Война в мифологии проецируется на жизнь богов, жизни героев и народов и их совместное существование17. Однако было бы недостаточным ограничиваться в этом вопросе только поэзией и драматургией. Исследование войны как основной составляющей образа жизни античного человека гораздо полнее представлено в литературной истории отдельном литературном жанре античности.
Начиная с «Истории» Геродота мы можем проследить развитие этого жанра в направлении детализации описания «героической истории» античных народов, связанной с непрерывными завоеваниями18.
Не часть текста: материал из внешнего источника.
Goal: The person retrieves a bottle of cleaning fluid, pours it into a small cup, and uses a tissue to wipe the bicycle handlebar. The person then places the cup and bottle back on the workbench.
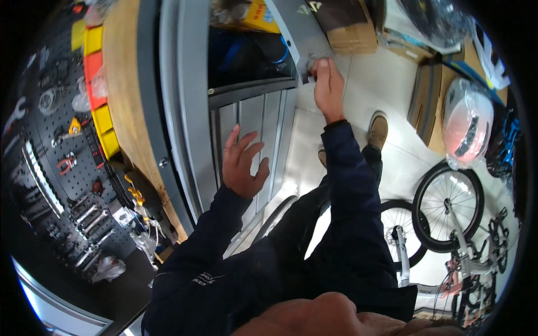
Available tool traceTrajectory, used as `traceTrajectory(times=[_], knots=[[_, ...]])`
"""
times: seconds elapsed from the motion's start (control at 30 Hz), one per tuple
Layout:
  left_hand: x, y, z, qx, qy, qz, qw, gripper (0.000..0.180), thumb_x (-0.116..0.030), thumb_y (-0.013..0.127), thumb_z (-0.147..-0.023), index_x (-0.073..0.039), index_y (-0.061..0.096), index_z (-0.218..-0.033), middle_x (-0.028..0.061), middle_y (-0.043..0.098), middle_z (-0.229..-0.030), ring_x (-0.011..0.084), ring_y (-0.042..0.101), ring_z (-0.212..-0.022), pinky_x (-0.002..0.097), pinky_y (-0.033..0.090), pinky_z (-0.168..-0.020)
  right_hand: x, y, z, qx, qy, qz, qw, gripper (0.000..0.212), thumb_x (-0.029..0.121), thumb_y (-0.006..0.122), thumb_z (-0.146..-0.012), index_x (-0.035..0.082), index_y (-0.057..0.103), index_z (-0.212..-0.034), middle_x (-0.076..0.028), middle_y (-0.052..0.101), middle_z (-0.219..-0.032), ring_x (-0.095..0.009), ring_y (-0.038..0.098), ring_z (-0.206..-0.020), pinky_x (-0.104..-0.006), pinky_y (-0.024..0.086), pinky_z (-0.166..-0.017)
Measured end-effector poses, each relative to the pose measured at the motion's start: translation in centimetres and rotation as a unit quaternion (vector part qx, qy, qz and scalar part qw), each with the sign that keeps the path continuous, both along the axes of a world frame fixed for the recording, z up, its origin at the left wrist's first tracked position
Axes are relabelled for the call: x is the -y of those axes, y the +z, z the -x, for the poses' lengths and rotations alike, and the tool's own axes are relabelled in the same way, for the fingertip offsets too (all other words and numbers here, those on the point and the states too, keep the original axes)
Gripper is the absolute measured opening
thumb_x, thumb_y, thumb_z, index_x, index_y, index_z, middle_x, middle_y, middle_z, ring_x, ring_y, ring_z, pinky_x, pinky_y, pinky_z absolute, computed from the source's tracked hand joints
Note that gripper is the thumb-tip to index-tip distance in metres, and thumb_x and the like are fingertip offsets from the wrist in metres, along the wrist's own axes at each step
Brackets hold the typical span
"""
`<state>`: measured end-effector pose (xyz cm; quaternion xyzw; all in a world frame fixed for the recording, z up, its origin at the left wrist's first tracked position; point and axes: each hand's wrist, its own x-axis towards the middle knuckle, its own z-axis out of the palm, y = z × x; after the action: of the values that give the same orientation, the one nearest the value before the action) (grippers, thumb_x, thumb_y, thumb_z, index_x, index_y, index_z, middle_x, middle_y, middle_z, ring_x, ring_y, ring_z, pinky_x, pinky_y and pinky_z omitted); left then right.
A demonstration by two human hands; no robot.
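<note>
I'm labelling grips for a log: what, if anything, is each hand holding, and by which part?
The right hand appears to hold the open grey cabinet door by its edge, though contact is partly hidden. The left hand is open, holding nothing.

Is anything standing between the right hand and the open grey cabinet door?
Nothing visible does: the right hand is at the edge of the grey cabinet door, apparently touching it. The left hand is apart, off to the left.
</note>
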<state>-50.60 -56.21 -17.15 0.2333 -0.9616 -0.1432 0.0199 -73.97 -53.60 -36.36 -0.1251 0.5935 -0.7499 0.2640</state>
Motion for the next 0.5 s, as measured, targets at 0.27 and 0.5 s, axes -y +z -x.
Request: traceTrajectory(times=[0.27,0.5], knots=[[-4.7,-4.2,-0.3,0.128,0.027,-0.057,0.990,0.037,-0.004,0.074,-0.084,-0.006,0.066,-0.121,0.0165,0.060,-0.142,0.0442,0.040,-0.149,0.0586,0.038,-0.119,-1.7,-0.2,3.5,0.027,0.094,0.024,0.995,0.038,0.035,0.049,-0.110,0.000,0.058,-0.099,-0.017,0.060,-0.079,-0.038,0.057,-0.073,-0.0442,0.050,-0.074],[-5.5,-3.7,0.1,0.132,0.064,-0.085,0.985,0.038,-0.005,0.076,-0.084,-0.006,0.068,-0.121,0.0174,0.062,-0.138,0.0469,0.043,-0.146,0.0565,0.042,-0.115,-1.8,-0.4,3.9,0.035,0.127,0.015,0.991,0.037,0.034,0.049,-0.110,0.000,0.056,-0.098,-0.014,0.059,-0.077,-0.029,0.056,-0.071,-0.0385,0.049,-0.072]])
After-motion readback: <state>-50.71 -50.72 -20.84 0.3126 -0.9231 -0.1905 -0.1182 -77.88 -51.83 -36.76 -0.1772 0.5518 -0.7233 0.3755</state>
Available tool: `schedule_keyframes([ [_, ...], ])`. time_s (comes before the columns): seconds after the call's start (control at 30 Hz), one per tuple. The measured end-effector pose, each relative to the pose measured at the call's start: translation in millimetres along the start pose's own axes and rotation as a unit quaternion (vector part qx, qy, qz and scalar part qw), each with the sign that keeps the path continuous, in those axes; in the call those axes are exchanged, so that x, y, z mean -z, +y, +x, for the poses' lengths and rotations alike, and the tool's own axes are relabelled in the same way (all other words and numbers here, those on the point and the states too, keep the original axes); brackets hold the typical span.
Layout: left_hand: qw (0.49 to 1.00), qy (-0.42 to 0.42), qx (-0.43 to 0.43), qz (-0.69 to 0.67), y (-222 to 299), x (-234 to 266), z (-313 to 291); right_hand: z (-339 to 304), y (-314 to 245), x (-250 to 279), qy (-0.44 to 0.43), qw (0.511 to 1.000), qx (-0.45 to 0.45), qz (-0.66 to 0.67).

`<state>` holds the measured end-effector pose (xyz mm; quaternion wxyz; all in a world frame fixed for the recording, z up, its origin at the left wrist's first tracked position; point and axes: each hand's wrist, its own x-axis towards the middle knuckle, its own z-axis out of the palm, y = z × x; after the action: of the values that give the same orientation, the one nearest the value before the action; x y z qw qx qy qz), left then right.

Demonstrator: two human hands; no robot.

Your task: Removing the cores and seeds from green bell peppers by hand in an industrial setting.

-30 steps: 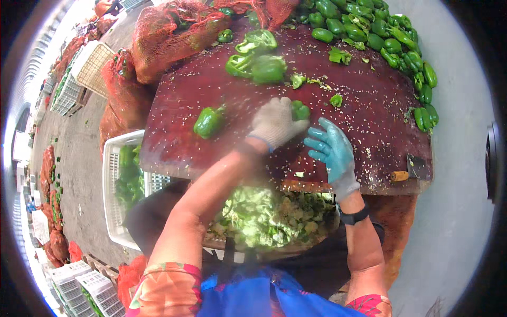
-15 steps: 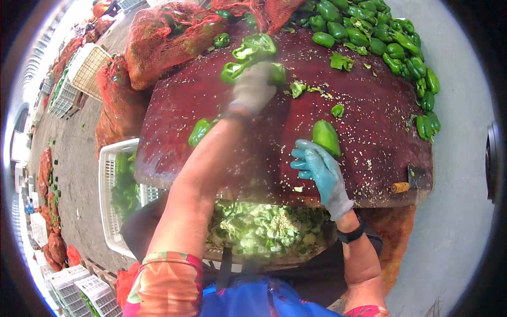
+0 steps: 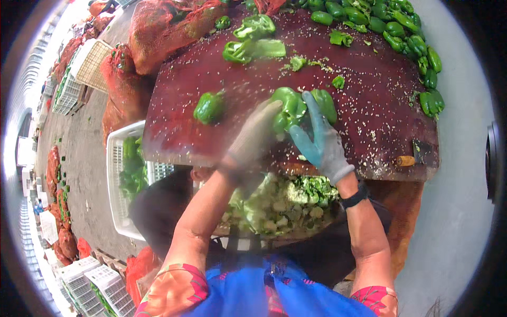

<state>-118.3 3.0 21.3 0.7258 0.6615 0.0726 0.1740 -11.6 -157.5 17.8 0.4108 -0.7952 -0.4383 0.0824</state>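
My left hand point(image 3: 254, 131), in a whitish glove and blurred by motion, grips the left side of a green bell pepper point(image 3: 288, 108) above the board. Around that pepper's right side, my right hand point(image 3: 323, 142) in a teal-coated grey glove spreads its thumb and a finger into a V. A whole bell pepper point(image 3: 325, 105) lies just beyond the right fingers. Farther off are cut pepper pieces point(image 3: 240, 52) and an opened pepper point(image 3: 255, 26). Left of my hands sits another green pepper point(image 3: 209, 108).
Pale seeds dot the dark red board point(image 3: 179, 90). A wooden-handled blade point(image 3: 405, 160) lies at its near right corner. Many peppers point(image 3: 396, 29) are heaped far right. Red mesh sacks point(image 3: 153, 37) and a white crate point(image 3: 117, 216) stand left; pale trimmings point(image 3: 274, 206) lie below the board.
My left hand has come back from the far cut pieces toward my right hand, now with a pepper in it. My right hand has spread its fingers beside that pepper.
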Motion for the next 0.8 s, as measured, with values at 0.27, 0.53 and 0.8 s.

В значительной степени упомянутые произведения не являются произведениями научной литературы в современном ее понимании. Во многом «исторические события» вымышлены (до уровня легенд), а их оценка автором не имеет методологической основы. Героизация войны и людей войны в этих произведениях очевидна.
Слабо выражена гуманность в отображении последствий и жертв войны, которая очевидна для военной и послевоенной литературы ХХ века и современной литературы. Тем не менее и такая литература развивается в антропоцентричном литературном процессе. В этом смысле человеком как мерой всего является культурный герой-убийца и военный герой.
Переход от столь однозначно окрашенной земной жизни античного персонажа к жизни загробной удивителен. То, что в большинстве случаев душа героя претерпевает загробные страдания, говорит нам о том, что общественное сознание древнего человека способно к порицанию земного образа жизни культурного героя. Почему древний автор не готов к порицанию реальной действительности, а переносит это в непознаваемую перспективу, не совсем понятно. Возможно, это связано с незрелостью общественной морали античного периода.